Algérie

Deux fers au feu



Deux fers au feu
Le Premier ministre s'est gardé de faire un passage en force en préconisant l'ouverture d'un dialogue avec l'opinion nationale.A partir d'Arzew où il était en visite de travail, le Premier ministre a fait deux importantes annonces, certains diraient qu'il a dégoupillé deux grenades. Certainement conscient de l'effet de «souffle» qu'auront ses déclarations, Ahmed Ouyahia a pris le soin de souligner tout le bénéfice qu'en tirerait la première entreprise du pays et au-delà, toute la société. Il faut dire qu'aborder la question du gaz de schiste et de la loi sur les hydrocarbures en un seul jet, équivaut à faire converger beaucoup de forces politiques contre la démarche du gouvernement. Les deux décisions gouvernementales ont reçu, faut-il le rappeler, un accueil, pour le moins catastrophique de la part d'une opinion partisane, franchement hostile à toute attitude «libérale» lorsqu'il est question d'hydrocarbures. Il faut dire que la fameuse loi déjà amendée en 2005 et en 2013, est systématiquement objet d'âpres débats à l'APN où les accusations de «bradage de la richesse» fusent de partout. La première tentative d'amendement de ladite loi, conduite par l'ancien ministre de l'Energie et des Mines, Chakib Khelil avait provoqué un tollé indescriptible au niveau de la classe politique, mais également au sein de l'Ugta. Le désaveu est arrivé jusqu'au perron du pouvoir, ce qui a amené le gouvernement à la retirer. Les quelques articles litigieux supprimés ont quelque peu vidé cette loi de sa sève et les appels d'offres qui s'étaient succédé depuis, étaient le plus souvent infructueux ou alors les «mieux- disant» étaient des compagnies de seconde zone.

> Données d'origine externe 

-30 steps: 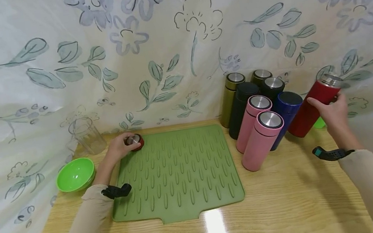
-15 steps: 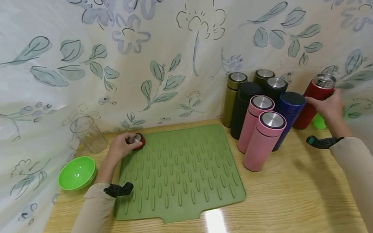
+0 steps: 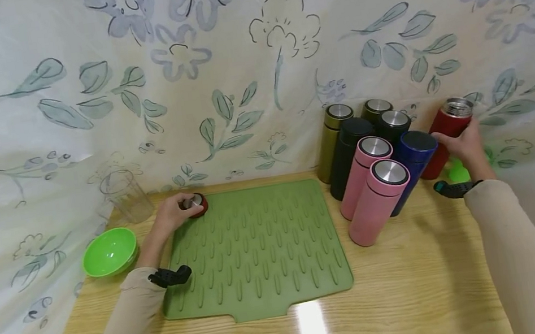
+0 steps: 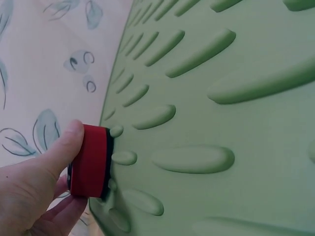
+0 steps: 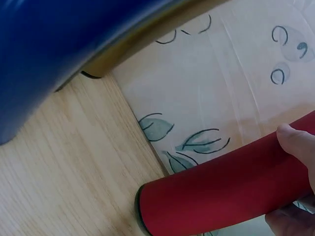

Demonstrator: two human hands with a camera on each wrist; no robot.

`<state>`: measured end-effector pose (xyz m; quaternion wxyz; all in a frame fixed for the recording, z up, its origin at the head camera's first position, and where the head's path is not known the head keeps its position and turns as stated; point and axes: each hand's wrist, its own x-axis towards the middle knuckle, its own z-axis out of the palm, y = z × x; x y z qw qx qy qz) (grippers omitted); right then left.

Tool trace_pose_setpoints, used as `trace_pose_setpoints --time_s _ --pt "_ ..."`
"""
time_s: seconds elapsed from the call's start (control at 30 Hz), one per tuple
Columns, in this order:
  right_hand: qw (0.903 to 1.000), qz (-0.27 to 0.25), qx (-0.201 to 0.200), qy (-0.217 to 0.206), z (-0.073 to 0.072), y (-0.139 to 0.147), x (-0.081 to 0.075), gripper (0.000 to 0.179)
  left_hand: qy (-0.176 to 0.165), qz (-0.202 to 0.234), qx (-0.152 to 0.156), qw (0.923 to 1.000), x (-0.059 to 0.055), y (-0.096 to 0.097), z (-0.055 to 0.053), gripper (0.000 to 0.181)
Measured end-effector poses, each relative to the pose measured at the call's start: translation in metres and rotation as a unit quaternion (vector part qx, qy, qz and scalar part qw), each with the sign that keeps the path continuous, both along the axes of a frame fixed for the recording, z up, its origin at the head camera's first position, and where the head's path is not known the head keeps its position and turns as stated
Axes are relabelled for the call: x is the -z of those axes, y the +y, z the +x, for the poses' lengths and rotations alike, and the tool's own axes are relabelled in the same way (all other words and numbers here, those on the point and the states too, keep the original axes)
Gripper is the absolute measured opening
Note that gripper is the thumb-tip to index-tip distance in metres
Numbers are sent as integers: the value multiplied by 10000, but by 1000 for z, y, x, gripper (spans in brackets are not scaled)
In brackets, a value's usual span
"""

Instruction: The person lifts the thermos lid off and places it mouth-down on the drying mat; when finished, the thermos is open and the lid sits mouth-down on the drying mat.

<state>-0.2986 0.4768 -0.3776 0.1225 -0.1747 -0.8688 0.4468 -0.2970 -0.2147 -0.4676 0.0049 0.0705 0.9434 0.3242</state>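
At the far left corner of the green drying mat [image 3: 258,248], my left hand [image 3: 170,212] pinches a red bottle lid [image 3: 199,205] with a silver top. In the left wrist view, thumb and fingers grip the lid [image 4: 91,161] by its side, its dark rim against the mat. My right hand [image 3: 467,147] holds a red thermos bottle [image 3: 452,121] round its side, at the back right by the wall. Its lid is off, and the bare metal neck shows. In the right wrist view the bottle's dark base [image 5: 142,209] is close to or on the wooden table; contact is unclear.
Several lidded bottles stand grouped left of the red one, including a blue bottle [image 3: 414,152] and a pink bottle [image 3: 379,200]. A bright green object [image 3: 458,171] is partly hidden behind my right wrist. A green bowl [image 3: 110,252] and clear pitcher [image 3: 127,197] stand at left.
My right hand has moved the red thermos bottle back toward the wall and slightly left, bringing it more upright. The left hand keeps the lid in the same spot on the mat.
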Motion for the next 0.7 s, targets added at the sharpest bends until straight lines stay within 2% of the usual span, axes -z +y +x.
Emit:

Le pétrole et le gaz algériens ont perdu de leur attractivité et les principales découvertes étaient, le plus souvent, le fait de la Sonatrach, laquelle n'est pas outillée au plan technologique pour prospecter de grands gisements. Le tableau qu'offre présentement le secteur des hydrocarbures n'est pas très reluisant, estiment les observateurs, dont nombreux recommandent un amendement de la loi sur les hydrocarbures. La seule alternative possible à la situation de «dessèchement» que connaissent les puits, actuellement en activité. Tous les professionnels du domaine attestent de cette nécessité pour attirer des investisseurs sérieux.
Il reste que le point de vue des experts ne rejoint pas toujours celui des politiques de l'opposition, pour qui, la perspective d'un amendement peut constituer du «pain bénit» pour mobiliser l'opinion nationale contre le gouvernement.
En cela, Ouyahia leur offre une double occasion de monter au créneau, puisque dans la même visite, il évoque clairement l'intention du gouvernement de lever la suspension sur la prospection et la production du pétrole et du gaz de schiste. On se rappelle, qu'en 2013, juste après le second amendement de ladite loi sur les hydrocarbures qui autorise l'usage du schiste, l'opinion nationale a été «sensibilisée» contre cette option et un mouvement de protestation est né à In Salah avec un écho national, voire international. L'ampleur de la protesta, née dans la foulée des printemps arabes, a amené le Premier ministre de l'époque, Abdelmalek Sellal, a suspendre les opérations de prospection, d'ailleurs quasi définitivement abandonnées après la chute des prix du pétrole sur le marché mondial en 2014.
Ouyahia réveille le projet. Il prend le risque d'une montée en puissance des anti-schiste. Ces derniers convergeront certainement vers les anti-amendement de la loi et la «boule de neige» qui en naîtra pourrait grossir et devenir incontrôlable. On n'est pas encore là et le Premier ministre s'est gardé de faire un passage en force en préconisant l'ouverture d'un dialogue avec l'opinion nationale, et surtout local des régions concernées par les forages, pour la convaincre de la faisabilité des opérations, sans nuire à l'environnement. «Nous estimons que le groupe pétrolier national dispose de capacités nécessaires pour expliquer au peuple algérien qu'il ne s'agit pas là d'une démarche aventurière, mais d'une option visant à garantir l'avenir en matière énergétique», a expliqué Ahmed Ouyahia.
C'est dire qu'à partir d'Arzew, le Premier ministre a inauguré deux importants chantiers politiques qui ne manqueront pas de susciter des débats passionnés, tant au niveau de la classe politique, que celui de la société civile.